Drug Safety Research Laboratories, Astellas Pharma Inc, 1-6 Kashima 2-chome, Yodogawa-ku, Osaka 532-8514, Japan.
J Proteome Res. 2013 Mar 1;12(3):1399-407. doi: 10.1021/pr3010452. Epub 2013 Feb 6.
Nonsteroid anti-inflammatory drugs (NSAIDs) are among the most frequently prescribed drugs currently available. The most frequently reported serious side effects associated with NSAIDs are gastric mucosal ulceration and gastric hemorrhage. Presently, these side effects are only detectable by endoscopy, however, and no biomarkers have yet been identified. The ability to identify serum biomarkers would likely improve the safety of NSAID use. In this study we performed capillary electrophoresis-mass spectrometry (CE-MS)-based metabolomic profiling in stomach extract and serum from rats administered NSAIDs. Results showed drug-induced decreases in levels of citrate, cis-aconitate, succinate, 3-hydroxy butanoic acid, o-acetyl carnitine, proline, and hydroxyproline. We consider that these changes are due to NSAID-induced depression of mitochondrial function and activation of collagenase by lesions in the stomach. In addition, four of these changes in metabolite levels in the stomach were significantly correlated with changes in the serum. While further study is needed to clarify the mechanism of change in the level of these biomarkers, limitation of indications, and extrapolation to humans, these new serum biomarker candidates of gastric injury may be useful in the monitoring of NSAID-induced tissue damage.
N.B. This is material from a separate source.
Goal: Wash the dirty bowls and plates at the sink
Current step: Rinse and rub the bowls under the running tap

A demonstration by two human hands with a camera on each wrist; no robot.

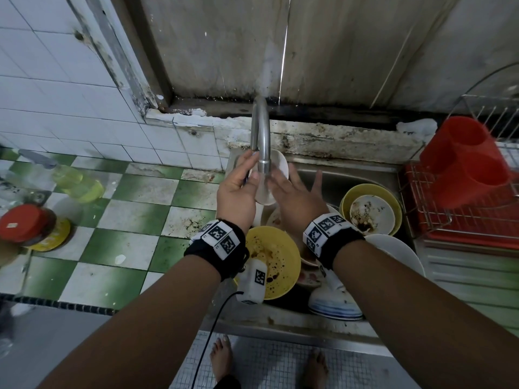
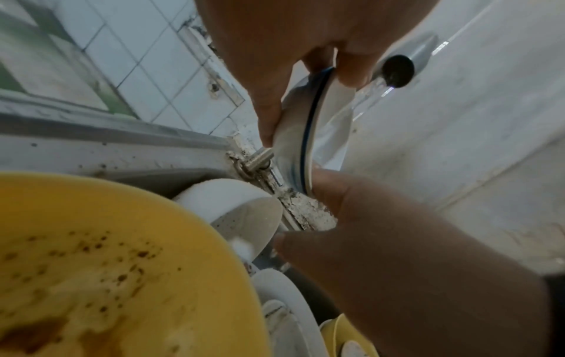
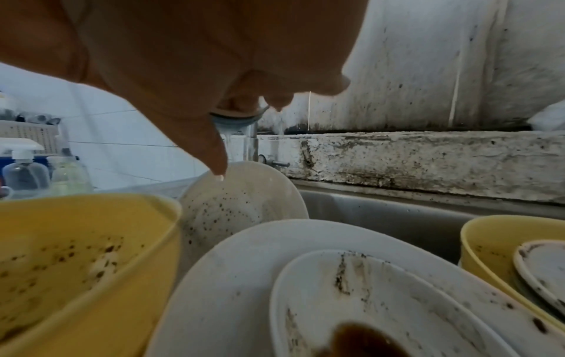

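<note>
Left hand [image 1: 238, 192] grips a white plate [image 1: 276, 167] under the tap [image 1: 262, 136], frame centre. Right hand [image 1: 297, 192] lies flat against it, fingers straight.

Light is dim, flat and cool in all three views, with soft shadows and no hard glare. The head view bends straight tile lines toward its edges, and the curved steel tap [image 1: 261, 130] is smeared. In both wrist views the near hands are dark, blurred masses; the stained yellow plastic bowl [image 2: 101, 265] is out of focus.
</note>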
非甾体抗炎药(NSAIDs)是目前应用最广泛的处方药物之一。与 NSAIDs 相关的最常见的严重副作用是胃黏膜溃疡和胃出血。目前,这些副作用只能通过内窥镜检测到,但是还没有发现生物标志物。如果能够识别血清生物标志物,可能会提高 NSAID 使用的安全性。在这项研究中,我们对给予 NSAIDs 的大鼠的胃提取物和血清进行了基于毛细管电泳-质谱(CE-MS)的代谢组学分析。结果表明,药物诱导的柠檬酸、顺乌头酸、琥珀酸、3-羟基丁酸、o-乙酰肉碱、脯氨酸和羟脯氨酸水平降低。我们认为这些变化是由于 NSAID 诱导的线粒体功能抑制以及胃损伤导致的胶原酶激活所致。此外,胃中这四种代谢物水平的变化与血清中的变化显著相关。虽然需要进一步研究来阐明这些生物标志物水平变化的机制、适应证的限制以及向人类的推断,但是这些新的胃损伤血清生物标志物候选物可能有助于监测 NSAID 诱导的组织损伤。